Exercise prompt »
Since only part of the material below is wanted, output exactly the lines from the one with "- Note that" up to and including the one with "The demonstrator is".

Dataset content »
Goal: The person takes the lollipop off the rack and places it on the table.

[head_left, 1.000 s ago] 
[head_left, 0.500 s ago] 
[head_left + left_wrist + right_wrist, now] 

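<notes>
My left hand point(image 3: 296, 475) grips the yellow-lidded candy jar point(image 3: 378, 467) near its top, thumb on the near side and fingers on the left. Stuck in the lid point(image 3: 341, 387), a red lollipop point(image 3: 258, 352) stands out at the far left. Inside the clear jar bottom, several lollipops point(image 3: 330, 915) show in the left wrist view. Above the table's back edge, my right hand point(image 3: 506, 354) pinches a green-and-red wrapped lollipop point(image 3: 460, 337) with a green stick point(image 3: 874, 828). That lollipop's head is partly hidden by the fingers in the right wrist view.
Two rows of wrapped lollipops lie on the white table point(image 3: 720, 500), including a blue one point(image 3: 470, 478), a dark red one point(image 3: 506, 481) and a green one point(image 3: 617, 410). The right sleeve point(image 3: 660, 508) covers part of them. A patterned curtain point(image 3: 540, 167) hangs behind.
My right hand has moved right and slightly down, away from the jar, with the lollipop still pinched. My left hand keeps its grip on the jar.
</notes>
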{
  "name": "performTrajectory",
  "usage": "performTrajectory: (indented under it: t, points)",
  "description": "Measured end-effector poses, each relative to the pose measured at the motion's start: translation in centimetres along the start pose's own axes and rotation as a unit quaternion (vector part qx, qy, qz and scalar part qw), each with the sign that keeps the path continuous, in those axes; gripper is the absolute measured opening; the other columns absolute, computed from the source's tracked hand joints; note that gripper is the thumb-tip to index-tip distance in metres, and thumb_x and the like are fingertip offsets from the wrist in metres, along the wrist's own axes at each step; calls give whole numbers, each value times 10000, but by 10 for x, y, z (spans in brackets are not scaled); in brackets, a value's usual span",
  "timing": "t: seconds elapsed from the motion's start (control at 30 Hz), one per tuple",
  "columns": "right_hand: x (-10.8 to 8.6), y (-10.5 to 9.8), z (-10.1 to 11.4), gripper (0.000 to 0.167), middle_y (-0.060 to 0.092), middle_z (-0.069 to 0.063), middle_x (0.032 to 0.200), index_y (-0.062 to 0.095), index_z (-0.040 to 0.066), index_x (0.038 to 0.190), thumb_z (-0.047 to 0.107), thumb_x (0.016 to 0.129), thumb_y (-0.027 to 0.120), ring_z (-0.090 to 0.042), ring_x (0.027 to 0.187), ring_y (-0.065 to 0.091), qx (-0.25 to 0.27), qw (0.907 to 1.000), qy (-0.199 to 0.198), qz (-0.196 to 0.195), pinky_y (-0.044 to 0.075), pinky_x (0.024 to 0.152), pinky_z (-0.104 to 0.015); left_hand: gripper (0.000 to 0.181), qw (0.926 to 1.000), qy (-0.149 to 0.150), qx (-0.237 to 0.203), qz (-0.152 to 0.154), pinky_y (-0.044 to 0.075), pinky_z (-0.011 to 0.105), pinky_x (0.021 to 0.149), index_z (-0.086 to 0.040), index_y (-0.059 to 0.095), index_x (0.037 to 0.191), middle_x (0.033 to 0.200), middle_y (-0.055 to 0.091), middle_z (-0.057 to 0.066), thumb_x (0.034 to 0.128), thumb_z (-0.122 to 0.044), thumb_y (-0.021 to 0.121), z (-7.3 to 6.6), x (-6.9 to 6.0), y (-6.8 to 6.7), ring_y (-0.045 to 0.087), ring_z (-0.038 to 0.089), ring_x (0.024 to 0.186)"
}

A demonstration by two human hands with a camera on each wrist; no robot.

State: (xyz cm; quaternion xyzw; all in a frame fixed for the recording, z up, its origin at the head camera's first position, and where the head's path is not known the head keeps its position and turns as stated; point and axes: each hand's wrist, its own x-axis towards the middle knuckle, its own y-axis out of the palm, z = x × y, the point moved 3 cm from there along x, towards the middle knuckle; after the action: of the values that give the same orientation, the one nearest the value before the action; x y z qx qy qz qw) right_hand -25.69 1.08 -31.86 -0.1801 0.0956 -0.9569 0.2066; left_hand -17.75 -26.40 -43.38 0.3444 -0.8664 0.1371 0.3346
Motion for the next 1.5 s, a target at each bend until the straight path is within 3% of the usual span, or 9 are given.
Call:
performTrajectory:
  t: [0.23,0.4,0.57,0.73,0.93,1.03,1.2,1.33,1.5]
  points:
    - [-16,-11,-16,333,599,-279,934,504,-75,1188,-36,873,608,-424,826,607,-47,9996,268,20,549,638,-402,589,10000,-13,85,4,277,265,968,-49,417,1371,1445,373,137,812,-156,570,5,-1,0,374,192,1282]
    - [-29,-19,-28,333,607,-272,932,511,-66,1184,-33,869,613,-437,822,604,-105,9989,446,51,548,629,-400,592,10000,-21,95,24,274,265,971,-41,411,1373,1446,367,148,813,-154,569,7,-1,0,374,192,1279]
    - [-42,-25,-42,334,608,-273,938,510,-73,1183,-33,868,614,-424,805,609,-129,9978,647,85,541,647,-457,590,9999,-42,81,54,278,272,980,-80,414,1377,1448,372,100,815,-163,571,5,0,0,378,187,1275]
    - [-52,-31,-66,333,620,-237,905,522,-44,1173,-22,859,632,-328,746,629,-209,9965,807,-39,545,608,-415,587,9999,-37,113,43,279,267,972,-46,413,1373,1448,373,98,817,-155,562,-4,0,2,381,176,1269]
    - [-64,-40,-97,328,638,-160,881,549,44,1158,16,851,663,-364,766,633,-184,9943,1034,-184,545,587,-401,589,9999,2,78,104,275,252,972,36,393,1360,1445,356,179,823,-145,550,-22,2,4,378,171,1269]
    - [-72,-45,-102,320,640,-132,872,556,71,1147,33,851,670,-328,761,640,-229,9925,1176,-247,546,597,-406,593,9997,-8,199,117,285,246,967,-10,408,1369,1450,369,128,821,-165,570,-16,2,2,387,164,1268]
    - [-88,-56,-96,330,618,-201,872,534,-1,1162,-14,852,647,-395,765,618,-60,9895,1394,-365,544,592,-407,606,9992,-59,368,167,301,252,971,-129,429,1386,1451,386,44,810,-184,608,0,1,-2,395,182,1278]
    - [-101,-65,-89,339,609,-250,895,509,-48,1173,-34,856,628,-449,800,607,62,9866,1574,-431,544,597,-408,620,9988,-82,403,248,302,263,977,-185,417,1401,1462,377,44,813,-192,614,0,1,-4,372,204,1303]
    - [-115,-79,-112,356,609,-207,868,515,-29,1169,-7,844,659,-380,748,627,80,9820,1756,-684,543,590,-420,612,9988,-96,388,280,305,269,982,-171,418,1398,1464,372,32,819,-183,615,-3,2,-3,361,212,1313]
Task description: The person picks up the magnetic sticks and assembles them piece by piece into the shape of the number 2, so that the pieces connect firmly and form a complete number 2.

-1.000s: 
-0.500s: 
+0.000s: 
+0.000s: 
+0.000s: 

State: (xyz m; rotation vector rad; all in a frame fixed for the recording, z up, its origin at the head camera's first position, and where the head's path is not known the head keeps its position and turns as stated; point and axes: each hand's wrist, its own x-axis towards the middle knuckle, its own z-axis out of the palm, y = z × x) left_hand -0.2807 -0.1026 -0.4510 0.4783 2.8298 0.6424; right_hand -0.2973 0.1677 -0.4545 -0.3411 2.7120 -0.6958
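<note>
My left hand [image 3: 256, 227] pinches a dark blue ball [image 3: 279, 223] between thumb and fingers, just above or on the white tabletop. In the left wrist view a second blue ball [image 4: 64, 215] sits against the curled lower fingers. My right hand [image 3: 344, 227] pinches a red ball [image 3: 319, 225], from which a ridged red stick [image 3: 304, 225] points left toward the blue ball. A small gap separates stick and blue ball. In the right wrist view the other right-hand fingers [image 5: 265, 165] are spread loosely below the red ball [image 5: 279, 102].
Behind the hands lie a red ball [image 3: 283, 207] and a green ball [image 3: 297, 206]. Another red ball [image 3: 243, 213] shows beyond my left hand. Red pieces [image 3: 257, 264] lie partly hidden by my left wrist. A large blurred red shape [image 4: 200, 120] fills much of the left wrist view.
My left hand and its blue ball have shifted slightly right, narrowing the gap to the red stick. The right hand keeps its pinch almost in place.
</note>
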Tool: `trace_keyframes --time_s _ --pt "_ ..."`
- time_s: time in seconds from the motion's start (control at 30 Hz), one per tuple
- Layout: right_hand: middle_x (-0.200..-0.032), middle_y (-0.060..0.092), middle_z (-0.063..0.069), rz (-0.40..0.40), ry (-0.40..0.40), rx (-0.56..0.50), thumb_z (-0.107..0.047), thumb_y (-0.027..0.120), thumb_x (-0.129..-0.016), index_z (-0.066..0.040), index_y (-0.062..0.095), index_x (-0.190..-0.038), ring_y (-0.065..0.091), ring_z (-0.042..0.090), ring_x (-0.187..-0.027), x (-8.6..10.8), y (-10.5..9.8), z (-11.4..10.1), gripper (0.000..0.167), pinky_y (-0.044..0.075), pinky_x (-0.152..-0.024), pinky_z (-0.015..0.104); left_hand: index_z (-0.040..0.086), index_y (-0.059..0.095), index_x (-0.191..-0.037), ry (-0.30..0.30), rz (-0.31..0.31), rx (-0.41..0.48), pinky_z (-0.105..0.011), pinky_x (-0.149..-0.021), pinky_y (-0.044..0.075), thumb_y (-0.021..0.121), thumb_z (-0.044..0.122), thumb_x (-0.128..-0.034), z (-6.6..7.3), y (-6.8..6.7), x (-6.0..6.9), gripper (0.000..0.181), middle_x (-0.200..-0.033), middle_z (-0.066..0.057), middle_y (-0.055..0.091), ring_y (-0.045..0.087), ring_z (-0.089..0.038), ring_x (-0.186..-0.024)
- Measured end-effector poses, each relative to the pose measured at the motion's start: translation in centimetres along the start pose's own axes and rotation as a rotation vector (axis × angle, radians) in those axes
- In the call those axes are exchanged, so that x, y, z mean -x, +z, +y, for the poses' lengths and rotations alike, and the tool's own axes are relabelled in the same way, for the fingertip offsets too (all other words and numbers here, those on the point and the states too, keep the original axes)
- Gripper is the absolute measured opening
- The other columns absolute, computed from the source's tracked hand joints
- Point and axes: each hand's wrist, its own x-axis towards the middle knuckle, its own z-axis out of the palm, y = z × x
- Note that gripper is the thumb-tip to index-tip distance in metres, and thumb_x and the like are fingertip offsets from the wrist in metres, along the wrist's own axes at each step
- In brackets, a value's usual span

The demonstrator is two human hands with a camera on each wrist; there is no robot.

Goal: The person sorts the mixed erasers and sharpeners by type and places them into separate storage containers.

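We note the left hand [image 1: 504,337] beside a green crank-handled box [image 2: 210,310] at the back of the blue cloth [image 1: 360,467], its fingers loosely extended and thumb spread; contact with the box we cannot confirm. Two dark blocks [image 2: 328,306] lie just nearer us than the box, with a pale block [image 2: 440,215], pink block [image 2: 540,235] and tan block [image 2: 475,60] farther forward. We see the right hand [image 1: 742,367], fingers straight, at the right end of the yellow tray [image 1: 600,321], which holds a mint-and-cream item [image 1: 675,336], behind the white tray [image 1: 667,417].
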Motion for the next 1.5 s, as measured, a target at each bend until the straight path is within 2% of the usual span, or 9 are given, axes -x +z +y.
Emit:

Task answer »
- Note that gripper is the thumb-tip to index-tip distance in metres, and thumb_x and the like are fingertip offsets from the wrist in metres, along the wrist's own axes at each step
- In brackets, a value's usual span

The demonstrator is two human hands with a camera on each wrist; there is no robot.

Whatever the exercise asked has now been answered.